§ Instructions to follow
Repeat only the lines from the one holding "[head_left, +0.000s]" down to the last line of the listing below, including both of those lines.
^^^^^^^^^^^^^^^^
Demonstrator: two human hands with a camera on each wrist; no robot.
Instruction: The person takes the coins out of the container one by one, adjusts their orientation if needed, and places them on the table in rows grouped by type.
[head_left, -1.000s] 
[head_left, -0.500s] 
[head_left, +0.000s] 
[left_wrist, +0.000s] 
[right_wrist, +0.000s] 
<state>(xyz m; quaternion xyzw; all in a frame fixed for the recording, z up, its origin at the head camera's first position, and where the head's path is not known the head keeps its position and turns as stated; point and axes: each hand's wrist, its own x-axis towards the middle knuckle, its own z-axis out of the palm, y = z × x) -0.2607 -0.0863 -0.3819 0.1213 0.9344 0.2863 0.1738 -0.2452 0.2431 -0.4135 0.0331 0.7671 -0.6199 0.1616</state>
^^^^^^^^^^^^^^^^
§ Written answer
[head_left, +0.000s] 
[left_wrist, +0.000s] 
[right_wrist, +0.000s] 
<state>(xyz m; quaternion xyzw; all in a frame fixed for the recording, z up, its origin at the head camera's first position, and where the head's path is not known the head keeps its position and turns as stated; point and axes: each hand's wrist, its own x-axis towards the middle knuckle, its own z-axis out of the palm, y = z × x) -0.2607 -0.0863 -0.3819 0.1213 0.9344 0.2863 0.1738 -0.2452 0.2431 -0.4135 0.0331 0.7671 -0.6199 0.1616</state>

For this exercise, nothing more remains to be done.